Lori giggled at his use of the word riffraff and perked at the mention of a bank account big enough to bend rules in his favor. Shane had a lot to say about the BMW Negan was driving when she bumped him. He'd said it was a cherry of a car. A mint condition M6 Gran Coupe that her pre-Thanksgiving Day boyfriend speculated her post-Thanksgiving Day boyfriend paid at least $100,000 for.
"It does look beautiful there." she thought about the pictures and videos he'd shown her of the coastal city where he lived. It was a stunning metropolis with resorts crowding the shoreline, sunsets over the sea and sunrises in the mountains. Vibrant colors on the streets, mouthwatering seafood dishes and the kind smiles of the Saudi people filled his Instagram account. He called every one of them a friend and had a side-splitting story to go with each face. Photography was a hobby of his and he painted a detailed picture of all the grandeur of his middle eastern country.
"The beauty of that place is disgustin'. It's like god was showin' off when he made the Kingdom."
"The picture of the view from your terrace is my favorite. I've never seen the water go red like that reflecting the sky. It's really breathtaking."

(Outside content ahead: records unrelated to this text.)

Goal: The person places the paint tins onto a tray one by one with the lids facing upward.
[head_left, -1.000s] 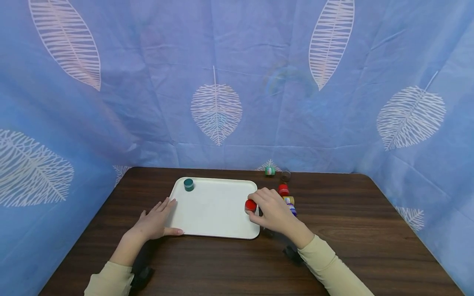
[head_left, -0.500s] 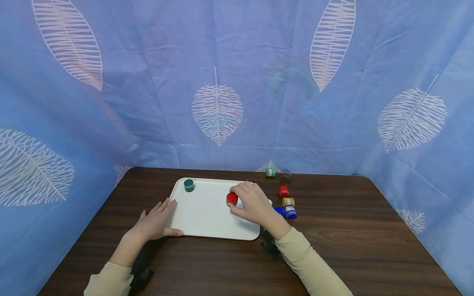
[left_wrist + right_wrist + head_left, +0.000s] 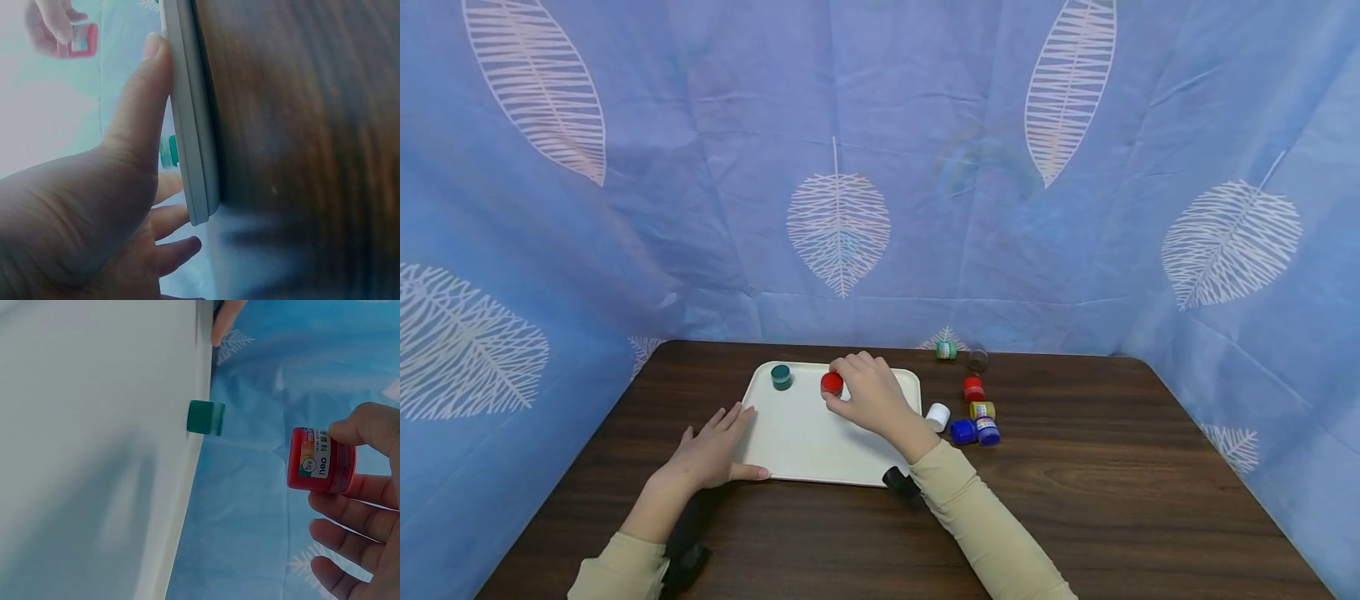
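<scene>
My right hand (image 3: 874, 398) pinches a red paint jar (image 3: 309, 459) with a printed label between thumb and fingers. In the right wrist view the jar is lifted clear of the white tray (image 3: 805, 442). A dark green paint jar (image 3: 781, 377) stands on the tray near its far left corner, left of the held jar. At the tray's near left corner my left hand (image 3: 703, 457) lies spread. Its thumb runs along the front edge, with the other fingers against the left side; the left wrist view shows the thumb touching the rim.
Right of the tray lie a white jar (image 3: 937, 417), a blue jar (image 3: 963, 432), a second blue jar (image 3: 988, 432) and a yellow jar (image 3: 982, 410). Behind them are another red jar (image 3: 973, 389), a dark jar (image 3: 978, 360) and a green jar (image 3: 946, 350) near the brown table's (image 3: 1120, 467) far edge.
My right hand has carried the red jar leftward and farther back over the tray, toward the dark green jar. The white and blue jars have come into view. My left hand has stayed still.
</scene>
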Action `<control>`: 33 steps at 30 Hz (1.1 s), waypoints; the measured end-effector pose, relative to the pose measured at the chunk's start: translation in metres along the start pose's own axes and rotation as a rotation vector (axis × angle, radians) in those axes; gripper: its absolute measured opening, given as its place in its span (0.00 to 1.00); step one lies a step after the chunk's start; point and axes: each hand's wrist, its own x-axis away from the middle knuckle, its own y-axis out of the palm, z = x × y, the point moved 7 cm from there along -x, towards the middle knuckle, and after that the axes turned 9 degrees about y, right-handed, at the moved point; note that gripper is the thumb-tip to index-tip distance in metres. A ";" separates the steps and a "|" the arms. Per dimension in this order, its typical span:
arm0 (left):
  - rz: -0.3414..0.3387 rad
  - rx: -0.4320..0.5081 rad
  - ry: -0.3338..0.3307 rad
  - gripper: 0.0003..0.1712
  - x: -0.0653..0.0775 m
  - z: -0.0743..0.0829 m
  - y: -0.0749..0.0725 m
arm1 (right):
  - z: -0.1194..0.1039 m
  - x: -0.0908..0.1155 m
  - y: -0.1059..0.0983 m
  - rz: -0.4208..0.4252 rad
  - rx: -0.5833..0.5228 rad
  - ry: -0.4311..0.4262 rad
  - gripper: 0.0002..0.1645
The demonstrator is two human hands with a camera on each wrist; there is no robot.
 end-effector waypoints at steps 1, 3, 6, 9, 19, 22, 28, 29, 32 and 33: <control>0.003 -0.005 0.002 0.69 0.000 0.000 0.000 | -0.001 -0.002 0.003 -0.009 0.005 0.001 0.16; 0.007 -0.012 0.002 0.69 0.000 0.000 0.000 | -0.003 -0.007 0.008 -0.031 0.014 0.005 0.16; 0.016 -0.021 0.002 0.69 0.000 -0.001 -0.001 | -0.005 -0.014 0.018 -0.059 0.025 0.007 0.16; 0.018 -0.021 0.003 0.69 0.001 -0.001 -0.002 | -0.005 -0.021 0.029 -0.088 0.042 0.017 0.16; -0.001 -0.006 0.001 0.69 -0.001 0.000 -0.001 | 0.004 -0.041 0.066 -0.222 0.060 0.086 0.14; 0.004 -0.012 0.000 0.70 -0.002 -0.001 -0.001 | 0.006 -0.046 0.074 -0.254 0.056 0.110 0.14; 0.008 -0.009 -0.001 0.69 -0.001 -0.002 0.000 | 0.008 -0.052 0.089 -0.309 0.095 0.117 0.17; 0.008 -0.006 -0.002 0.69 -0.001 -0.002 0.001 | 0.009 -0.052 0.092 -0.319 0.102 0.118 0.17; 0.010 -0.005 -0.004 0.68 -0.001 -0.002 0.001 | 0.010 -0.052 0.097 -0.338 0.113 0.136 0.17; 0.011 -0.005 -0.006 0.68 -0.001 -0.002 0.002 | 0.011 -0.052 0.098 -0.338 0.115 0.143 0.17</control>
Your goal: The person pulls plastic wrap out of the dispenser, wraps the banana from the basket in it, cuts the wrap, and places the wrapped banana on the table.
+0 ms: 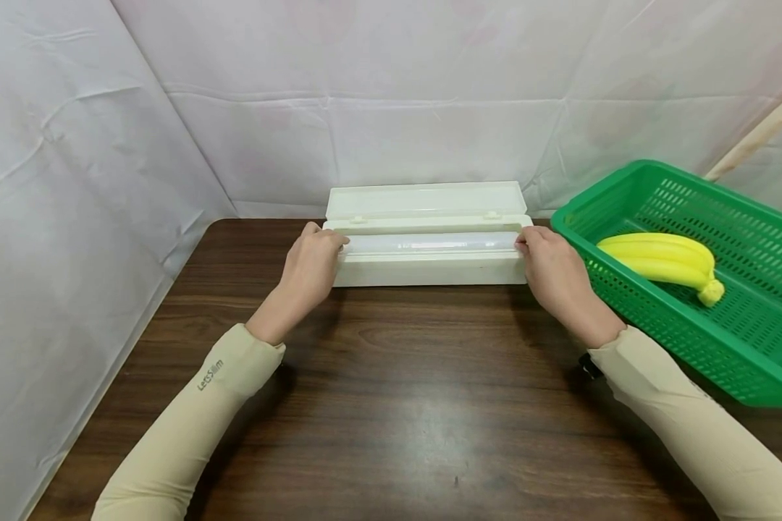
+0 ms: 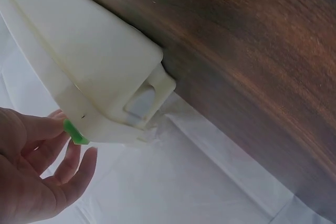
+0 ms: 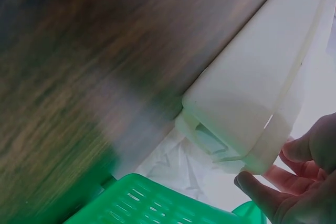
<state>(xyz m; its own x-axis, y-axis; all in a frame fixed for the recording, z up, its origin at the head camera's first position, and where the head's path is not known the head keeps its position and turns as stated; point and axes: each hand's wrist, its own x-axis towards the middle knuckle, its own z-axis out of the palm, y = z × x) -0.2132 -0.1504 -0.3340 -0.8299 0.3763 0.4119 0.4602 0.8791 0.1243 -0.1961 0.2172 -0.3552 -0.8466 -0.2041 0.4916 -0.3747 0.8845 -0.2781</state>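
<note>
A long off-white cling film dispenser (image 1: 430, 272) stands at the table's back edge, its hinged lid (image 1: 426, 202) raised behind it. Inside lies a shiny, whitish cling film roll (image 1: 423, 243). My left hand (image 1: 308, 264) pinches the roll at its left end, its thumb beside a small green piece (image 2: 76, 132) at the box corner in the left wrist view. At the other end, my right hand (image 1: 555, 269) holds the roll between thumb and fingers. Some of the right fingertips (image 3: 245, 181) show close to the box's end wall. The roll's ends are largely hidden.
A green perforated basket (image 1: 665, 318) stands at the right, close to my right forearm. Yellow bananas (image 1: 658, 257) lie in it. White sheeting (image 1: 397, 130) hangs behind and to the left of the dark wooden table (image 1: 391, 405).
</note>
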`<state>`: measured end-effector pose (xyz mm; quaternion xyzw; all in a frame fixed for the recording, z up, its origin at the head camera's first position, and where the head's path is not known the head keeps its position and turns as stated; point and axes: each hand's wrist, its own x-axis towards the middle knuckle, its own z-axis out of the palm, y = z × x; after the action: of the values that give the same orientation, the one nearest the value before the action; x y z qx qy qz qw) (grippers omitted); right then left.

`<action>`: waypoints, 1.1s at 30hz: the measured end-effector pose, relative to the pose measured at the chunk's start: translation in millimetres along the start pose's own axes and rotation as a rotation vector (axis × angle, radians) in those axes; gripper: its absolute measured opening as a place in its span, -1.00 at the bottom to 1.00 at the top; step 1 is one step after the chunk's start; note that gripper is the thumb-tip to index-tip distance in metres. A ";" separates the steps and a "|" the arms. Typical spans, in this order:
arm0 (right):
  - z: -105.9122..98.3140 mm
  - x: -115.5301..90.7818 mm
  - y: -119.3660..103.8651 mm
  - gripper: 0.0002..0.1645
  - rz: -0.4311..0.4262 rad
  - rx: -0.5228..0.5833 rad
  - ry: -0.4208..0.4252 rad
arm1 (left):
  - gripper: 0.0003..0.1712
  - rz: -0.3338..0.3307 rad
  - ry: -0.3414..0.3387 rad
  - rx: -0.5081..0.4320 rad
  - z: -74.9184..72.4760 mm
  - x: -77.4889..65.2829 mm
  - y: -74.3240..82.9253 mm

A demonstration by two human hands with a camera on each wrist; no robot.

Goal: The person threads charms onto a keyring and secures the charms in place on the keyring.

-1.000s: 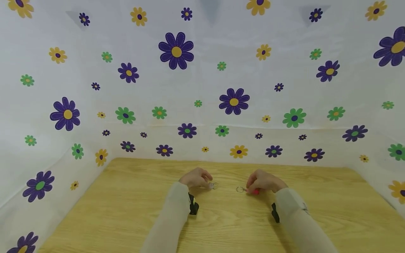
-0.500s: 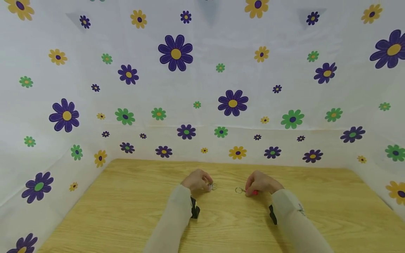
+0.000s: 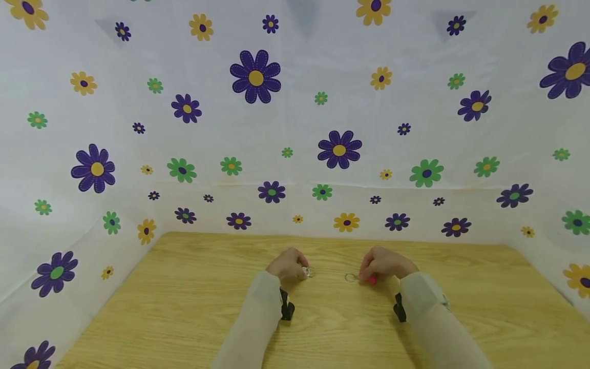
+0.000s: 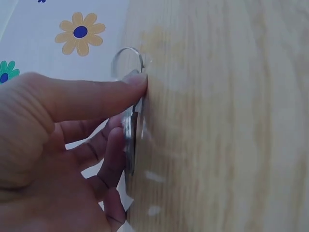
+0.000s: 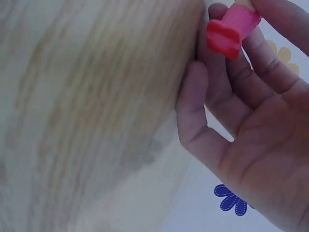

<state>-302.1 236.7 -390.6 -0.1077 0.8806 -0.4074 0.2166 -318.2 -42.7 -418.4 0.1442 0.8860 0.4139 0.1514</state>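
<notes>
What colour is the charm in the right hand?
The charm is bright pink with a red end; it shows best in the right wrist view.

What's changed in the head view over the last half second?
The right hand has shifted slightly right, its pink keyring with it. The left hand and its metal keyring have barely moved. Both keep their grip; nothing was let go.

Fingers (image 5: 193,99) hold a pink trinket (image 5: 234,31) near wooden tabletop (image 5: 91,92).
</notes>
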 end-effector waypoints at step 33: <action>3.5 -6.6 6.8 -0.93 -0.128 -0.058 0.035 | -0.83 0.103 -0.044 -0.111 -2.9 -15.6 0.6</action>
<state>-294.6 241.2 -395.9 -0.1632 0.8869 -0.3966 0.1715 -305.0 -50.3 -413.8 0.1901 0.8495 0.4664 0.1569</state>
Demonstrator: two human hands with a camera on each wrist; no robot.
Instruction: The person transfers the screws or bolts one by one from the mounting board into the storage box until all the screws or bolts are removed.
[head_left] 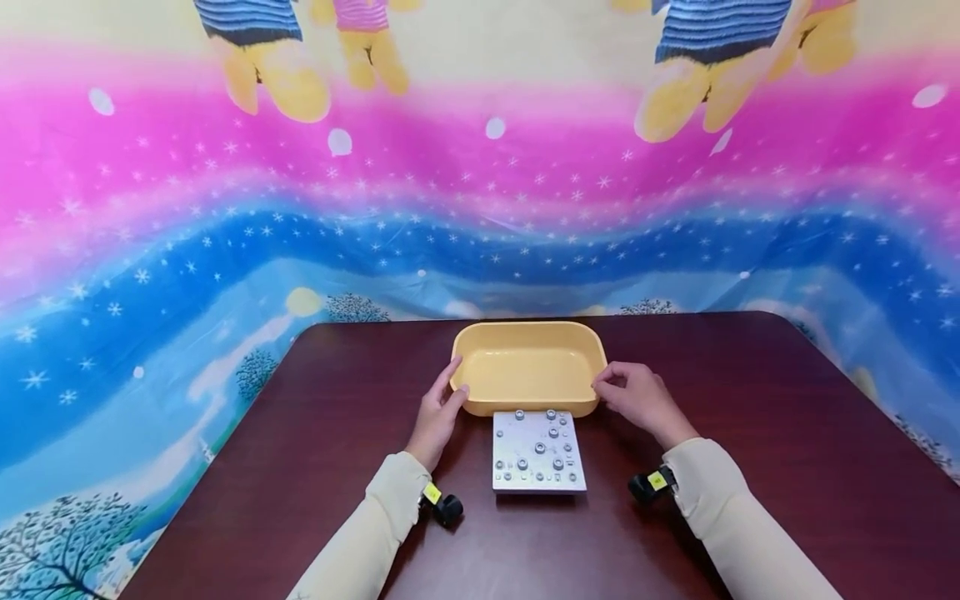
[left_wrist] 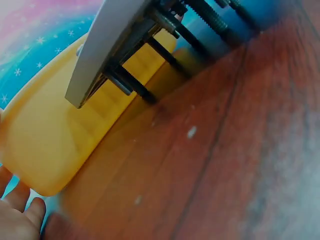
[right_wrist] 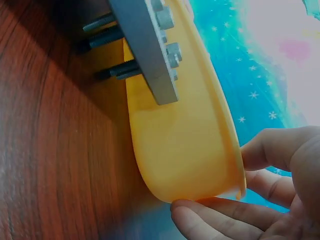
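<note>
We've got the yellow tray (head_left: 528, 371) on the worktop (head_left: 315, 417), right behind the metal plate (head_left: 528, 433); can't tell if they touch. Left hand (head_left: 435, 421): fingers spread at the tray's left end, thumb at the near rim. Right hand (head_left: 641, 400): fingers pinching the right end. We see bolts (right_wrist: 165, 17) through the plate, threaded shanks below.
</note>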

"Now, hold that thought: On my terrace at sunset. The breeze comin' off the Red Sea. On our way to Prince Asaad's party... I told you, you've never partied, til you party Saudi." he repeated one of his many catchphrases. "Filthy rich has a whole new meanin' over there." Lori giggled, imagining the opulence Negan was always describing about his country. He was one of the biggest car collectors in the states but, he admitted, in the KSA, his vintage fleet was considered modest at best. "I want to take you to see the pyramids... I could have us in Cairo in a couple hours on a private jet. We could make love under the stars in the desert."
Once, Lori's parents took her and Leslie on a month-long tour of eastern European cities when they were small, but since then she never had the occasion to travel. Her best- and only- friend was her sister but she had a bunch of kids and health conditions that grounded her.
As Rick's business had grown more successful, he hopped flights more and more frequently, leaving her behind like a forgotten toothbrush. Sometimes he'd take Carl along on business trips when Carol and Daryl went too. Lori envied her son when he came back with tales and pictures of adventures with his dad and their friends.
Maybe I do need a change of scenery, Lori thought. "Oh, you make it hard to say no."
"Then say yes, Love. I gotta go get this buildin' contract up and runnin' and it kills me thinkin' about bein' without you for weeks. So, say yes... like you do when I'm up to my ears in that sweet twat of yours."
"But, Carl..." Lori sat behind the closed door of her bedroom as she came back to reality, hearing her son's rumbling march down the stairs. She smiled knowing he was going down there for a late-night snack. Wistful thoughts about how she knew his every movement and how they'd been inseparable when he was little turned her mouth to a disconcerted pout. She used to be his favorite parent. Now he barely acknowledged her in the home she made for him.
"Look, Carl's a sweet kid." Negan assured her, though he still hadn't met her son and had no real interest in doing so, "He loves his momma almost as much as I do." He casually threw in the L word unattached to any nickname. Something she hadn't heard from the opposite sex in a long while. "He wants to go stay with your ex and his little hip-hop honey? Let him." He suggested with conviction. Like he had all the answers. "He'll see the difference between momma's love and crackin' jokes with some chick he's only known a few months." Lori smiled at the sense that made as Negan continued, "Then when you get back from havin' the time of your life with me in KSA, Carl will be dyin' to get back home."
He was so hard to argue with and honestly, she didn't want to say anything but yes.
"Let me think about it. I'll decide by the weekend."